Member of the Georgia Senate from the 43rd district
- In office January 2005 – January 2007
- Preceded by: Connie Stokes
- Succeeded by: Ronald Ramsey

Personal details
- Born: Ollisteen Miles August 20, 1946 South Bend, Indiana, U.S.
- Died: March 29, 2017 (aged 70) Decatur, Georgia, U.S.
- Party: Democratic
- Children: Kellie Jo King-Walker, Heather Lynn King-Bailey
- Alma mater: Ball State University Georgia State University

= Steen Miles =

American politician

Ollisteen 'Steen' Miles (August 20, 1946 – March 29, 2017) was an American politician from the state of Georgia. A member of the Democratic Party, Miles was a former member of the Georgia State Senate. Sworn into office in 2005, Miles served on the Banking and Financial Institutions committee, as well as the Public Safety and Homeland Security, MARTOC, Special Judiciary, and State Institutions and Property Committees.

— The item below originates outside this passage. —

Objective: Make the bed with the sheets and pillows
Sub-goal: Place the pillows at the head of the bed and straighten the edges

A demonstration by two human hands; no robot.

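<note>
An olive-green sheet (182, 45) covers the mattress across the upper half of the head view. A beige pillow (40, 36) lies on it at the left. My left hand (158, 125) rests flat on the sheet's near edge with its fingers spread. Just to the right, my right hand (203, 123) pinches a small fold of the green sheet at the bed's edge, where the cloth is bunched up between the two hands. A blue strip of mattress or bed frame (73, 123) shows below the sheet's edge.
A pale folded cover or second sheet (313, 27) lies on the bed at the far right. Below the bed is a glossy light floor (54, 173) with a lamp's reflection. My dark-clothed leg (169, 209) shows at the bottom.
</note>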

Miles was a former television newscaster, working for WXIA-TV. She ran for chief executive officer of DeKalb County, Georgia, in 2000 and 2008, losing both times. She also ran for Lieutenant Governor of Georgia in the 2006 election. In the 2014 primary, she ran unsuccessfully for the Democratic nomination for the open United States Senate seat created by Saxby Chambliss's retirement. Miles died on March 29, 2017.